12 Be prepared for injuries
Accidents happen to everyone. Minor injuries and wounds can be quickly dealt with at home when you have the right supplies and basic first-aid knowledge. If it’s more serious, you’ll obviously need a vet, but you still have to get your dog there.
It’s better to keep everything you might need together, so you'll know where everything is. This way you can take it with you at a moment's notice in an emergency. If you travel with your dog a lot, you should add a few pet-specific items to your car kit too.

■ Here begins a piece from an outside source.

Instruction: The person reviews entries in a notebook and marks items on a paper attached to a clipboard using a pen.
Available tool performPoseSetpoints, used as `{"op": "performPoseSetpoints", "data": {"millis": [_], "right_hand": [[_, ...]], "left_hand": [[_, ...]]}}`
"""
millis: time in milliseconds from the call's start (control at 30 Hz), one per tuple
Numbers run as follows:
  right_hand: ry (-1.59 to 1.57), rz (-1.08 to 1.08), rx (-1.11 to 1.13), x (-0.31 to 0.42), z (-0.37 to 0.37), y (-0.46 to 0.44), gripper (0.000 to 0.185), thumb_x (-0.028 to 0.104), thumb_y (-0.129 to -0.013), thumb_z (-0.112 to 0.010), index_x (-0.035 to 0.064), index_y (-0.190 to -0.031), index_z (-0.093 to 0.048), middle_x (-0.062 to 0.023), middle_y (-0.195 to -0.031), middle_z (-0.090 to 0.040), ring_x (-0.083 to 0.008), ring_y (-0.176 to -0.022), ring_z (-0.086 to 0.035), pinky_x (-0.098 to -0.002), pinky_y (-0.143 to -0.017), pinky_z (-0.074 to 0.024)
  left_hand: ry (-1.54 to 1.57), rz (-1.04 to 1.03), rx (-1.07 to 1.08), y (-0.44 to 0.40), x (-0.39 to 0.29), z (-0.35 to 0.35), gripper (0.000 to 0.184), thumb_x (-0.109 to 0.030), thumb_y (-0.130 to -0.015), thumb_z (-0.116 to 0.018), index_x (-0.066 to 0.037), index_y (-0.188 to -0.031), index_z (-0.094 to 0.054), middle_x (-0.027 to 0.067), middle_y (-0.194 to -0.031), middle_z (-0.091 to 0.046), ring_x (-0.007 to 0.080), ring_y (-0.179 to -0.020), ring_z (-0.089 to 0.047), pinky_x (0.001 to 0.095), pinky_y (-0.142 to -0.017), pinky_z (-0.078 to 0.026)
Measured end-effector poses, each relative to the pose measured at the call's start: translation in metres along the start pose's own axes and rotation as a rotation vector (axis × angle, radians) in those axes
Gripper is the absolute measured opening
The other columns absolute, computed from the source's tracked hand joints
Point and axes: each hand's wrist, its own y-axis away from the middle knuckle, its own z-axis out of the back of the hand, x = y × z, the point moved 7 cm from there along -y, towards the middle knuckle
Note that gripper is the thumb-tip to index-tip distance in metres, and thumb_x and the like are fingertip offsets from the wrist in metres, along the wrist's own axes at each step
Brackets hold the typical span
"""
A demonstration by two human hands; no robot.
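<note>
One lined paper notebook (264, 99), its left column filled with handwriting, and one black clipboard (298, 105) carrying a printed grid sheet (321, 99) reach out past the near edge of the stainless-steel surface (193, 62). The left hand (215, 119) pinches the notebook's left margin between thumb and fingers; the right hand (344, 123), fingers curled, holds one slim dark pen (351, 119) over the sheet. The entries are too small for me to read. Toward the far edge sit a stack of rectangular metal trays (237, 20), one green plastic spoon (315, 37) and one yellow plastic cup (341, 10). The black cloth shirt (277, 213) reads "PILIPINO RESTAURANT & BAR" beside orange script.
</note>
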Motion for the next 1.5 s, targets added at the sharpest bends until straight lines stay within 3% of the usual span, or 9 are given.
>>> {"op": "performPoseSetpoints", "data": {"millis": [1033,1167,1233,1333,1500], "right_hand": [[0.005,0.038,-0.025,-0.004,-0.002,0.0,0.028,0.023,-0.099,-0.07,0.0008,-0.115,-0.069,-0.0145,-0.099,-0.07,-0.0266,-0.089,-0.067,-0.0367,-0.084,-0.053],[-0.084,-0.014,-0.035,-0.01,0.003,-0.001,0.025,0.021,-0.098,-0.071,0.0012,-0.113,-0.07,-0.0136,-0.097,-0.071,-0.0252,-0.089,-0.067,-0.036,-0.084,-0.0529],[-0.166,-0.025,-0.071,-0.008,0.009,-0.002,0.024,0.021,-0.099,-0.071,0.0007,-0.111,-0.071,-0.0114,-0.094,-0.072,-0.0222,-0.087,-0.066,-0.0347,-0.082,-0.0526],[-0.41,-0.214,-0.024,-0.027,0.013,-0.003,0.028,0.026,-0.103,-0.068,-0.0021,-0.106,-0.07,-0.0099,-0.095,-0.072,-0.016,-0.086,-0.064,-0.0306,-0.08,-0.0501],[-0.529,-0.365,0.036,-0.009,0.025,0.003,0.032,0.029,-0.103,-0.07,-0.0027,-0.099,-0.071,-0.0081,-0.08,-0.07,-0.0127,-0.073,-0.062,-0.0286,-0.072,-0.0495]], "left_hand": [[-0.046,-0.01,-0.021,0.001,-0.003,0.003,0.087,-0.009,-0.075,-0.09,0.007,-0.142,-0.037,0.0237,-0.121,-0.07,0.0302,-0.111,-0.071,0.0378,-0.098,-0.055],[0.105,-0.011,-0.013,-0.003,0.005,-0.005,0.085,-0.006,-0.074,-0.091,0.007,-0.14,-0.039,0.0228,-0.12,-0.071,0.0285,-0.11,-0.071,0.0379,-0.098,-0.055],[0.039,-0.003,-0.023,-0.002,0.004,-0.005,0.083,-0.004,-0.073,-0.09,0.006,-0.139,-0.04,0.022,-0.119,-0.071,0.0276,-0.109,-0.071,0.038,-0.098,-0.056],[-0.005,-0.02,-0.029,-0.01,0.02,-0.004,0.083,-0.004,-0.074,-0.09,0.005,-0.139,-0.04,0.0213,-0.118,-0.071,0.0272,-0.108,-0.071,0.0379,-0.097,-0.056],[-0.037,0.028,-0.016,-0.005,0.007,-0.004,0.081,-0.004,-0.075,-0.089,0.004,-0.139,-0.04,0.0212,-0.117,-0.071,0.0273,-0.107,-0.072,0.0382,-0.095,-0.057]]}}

13 Keep your First-Aid Kit stocked
Every dog owner should have a pet first aid kit for dogs in their bathroom cabinet. Some things you should keep in this kit include, according to the linked article are:
- gauze pads and\or menstrual pads for absorbing blood
- adhesive tape
- hydrogen peroxide
- sterile saline solution
- non-prescription antibiotic ointment
- petroleum jelly
- foil emergency blanket
- cotton balls or swabs
- disposable gloves
- blunt ended scissors
- pocket knife
- needle-nosed pliers
Other dog specific items that you should have on the ready include:
- medical records
- dog carrier or crate
- temporary identification tag
- cling bandage that won’t stick to fur
- rectal thermometer
- dog nail clippers
14 Know the signs of heart disease in dogs
Heart problems in dogs is unfortunately fairly common. Certain breeds and older dogs can suffer from chronic or acute heart issues, and early diagnosis and treatments are crucial.
Sometimes, it can be hard to separate heart problems from natural aging, but it’s just another area where regular checkups with a veterinarian can help. Pet owners should be looking for:
- coughing that lasts more than a few days
- breathing problems
- behavior changes
- appetite changes
- weight changes
- weakness or sleepiness
15 Signs of vestibular disease and strokes in dogs
According to the Journal of the American Animal Hospital Association, strokes are much more common in dogs than we thought. They can be triggered by a variety of other common health issues in dogs, which is why all dog owners should know the signs to look for.
Dogs more than seven years old should have their blood tested to look for diseases that can cause strokes. Just like people, adding antioxidants to the diet can help keep your pup healthier as he gets older.
Signs and symptoms to watch out for include:
- stumbling or leaning
- falling or difficulty getting up
- repetitive eye movement, blindness or a problem with just one eye
- facial nerve paralysis
- drooling changes
- stiffness or a twisted neck
- weakness or partial paralysis
Healthy, active people are more likely to have healthy pets. If you care about nutrition and exercise and look after your body, you’re more likely to do the same thing for your dog, who can’t do it all on his own.